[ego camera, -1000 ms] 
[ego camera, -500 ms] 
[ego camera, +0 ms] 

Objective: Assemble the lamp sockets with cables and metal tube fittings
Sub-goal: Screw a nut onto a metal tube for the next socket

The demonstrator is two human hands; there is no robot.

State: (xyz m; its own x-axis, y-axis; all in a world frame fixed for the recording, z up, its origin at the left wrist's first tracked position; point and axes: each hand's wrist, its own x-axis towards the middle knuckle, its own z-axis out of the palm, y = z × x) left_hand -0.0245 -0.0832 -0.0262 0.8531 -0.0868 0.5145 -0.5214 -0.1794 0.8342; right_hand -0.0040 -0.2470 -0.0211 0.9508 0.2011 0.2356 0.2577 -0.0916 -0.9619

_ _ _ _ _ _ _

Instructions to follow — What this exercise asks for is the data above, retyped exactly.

Solution to this exercise —
[ego camera, -1000 ms] 
[ego camera, -500 ms] 
[ego camera, +0 ms] 

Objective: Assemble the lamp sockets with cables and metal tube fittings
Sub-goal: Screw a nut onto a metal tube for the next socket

The demonstrator is two human hands; there is no robot.

State: (xyz m; its own x-axis, y-axis; all in a world frame fixed for the recording, z up, its origin at the left wrist's first tracked position; point and axes: each hand's wrist, its own x-axis towards the middle knuckle, its own z-axis out of the palm, y = z × x) left_hand -0.0245 -0.0832 -0.0262 0.8531 -0.0868 0.5145 -0.5214 -0.1794 0.8342; right_hand -0.0040 -0.2470 -0.0211 0.9508 0.2011 0.2356 0.2577 -0.0916 -0.9619

The exercise is done, and no more output is needed.